Work to be completed =>
Word for word, return the lines below from the first through the line that has "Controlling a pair", dropping the pictures.

# # # # # # #

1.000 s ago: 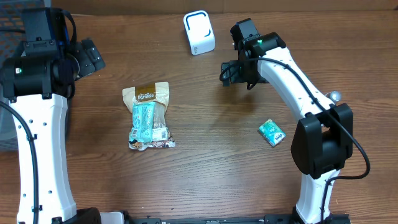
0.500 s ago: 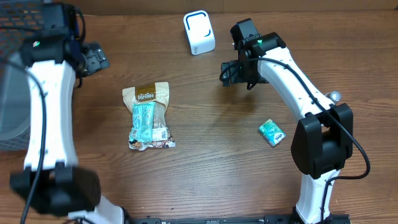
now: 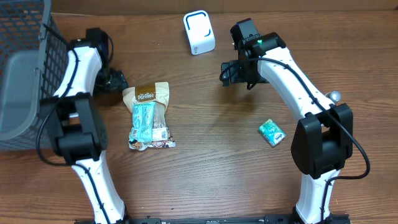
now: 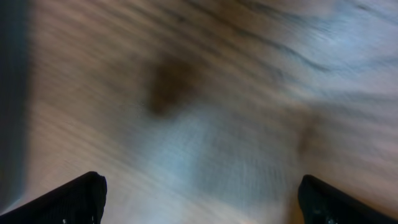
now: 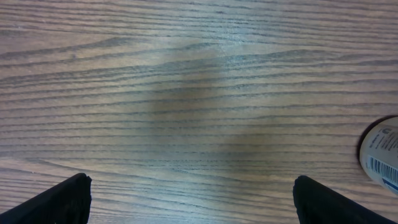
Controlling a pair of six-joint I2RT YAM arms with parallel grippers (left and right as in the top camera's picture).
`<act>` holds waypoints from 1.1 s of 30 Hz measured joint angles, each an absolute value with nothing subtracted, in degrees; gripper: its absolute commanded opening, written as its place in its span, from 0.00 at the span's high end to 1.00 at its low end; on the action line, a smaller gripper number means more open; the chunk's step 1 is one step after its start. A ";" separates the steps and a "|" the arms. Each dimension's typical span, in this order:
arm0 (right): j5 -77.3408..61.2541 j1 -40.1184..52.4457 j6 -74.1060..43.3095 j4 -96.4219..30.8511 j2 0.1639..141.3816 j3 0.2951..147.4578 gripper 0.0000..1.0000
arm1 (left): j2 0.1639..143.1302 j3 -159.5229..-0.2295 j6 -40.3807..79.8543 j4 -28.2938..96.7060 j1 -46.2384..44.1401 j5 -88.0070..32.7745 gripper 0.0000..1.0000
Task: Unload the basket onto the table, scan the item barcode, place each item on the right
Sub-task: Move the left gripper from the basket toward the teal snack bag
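Snack pouch [image 3: 149,117] centre-left on table [image 3: 205,174] | white scanner [image 3: 199,32] far centre | teal packet [image 3: 272,132] right | wire basket [image 3: 28,28] far left | left jaws spread beside pouch; right jaws spread near scanner

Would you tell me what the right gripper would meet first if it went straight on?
Probably the bare brown wooden tabletop: the open right gripper points at it, with nothing lying between, though depth is unclear.

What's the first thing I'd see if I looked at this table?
Probably the tan and blue snack bag lying flat left of the middle of the wooden table, with the left arm ending right beside its top. Next, the white scanner box at the far edge and a little teal packet on the right, by the right arm.
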State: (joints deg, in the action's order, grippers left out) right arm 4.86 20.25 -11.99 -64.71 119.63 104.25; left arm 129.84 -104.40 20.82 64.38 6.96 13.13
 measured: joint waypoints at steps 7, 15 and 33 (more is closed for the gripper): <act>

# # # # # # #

Written response =>
1.000 s ago: 
0.500 s ago: 
now: 
now: 
now: 
Controlling a pair of six-joint I2RT YAM arms with parallel grippers (left and right as in the top camera's picture).

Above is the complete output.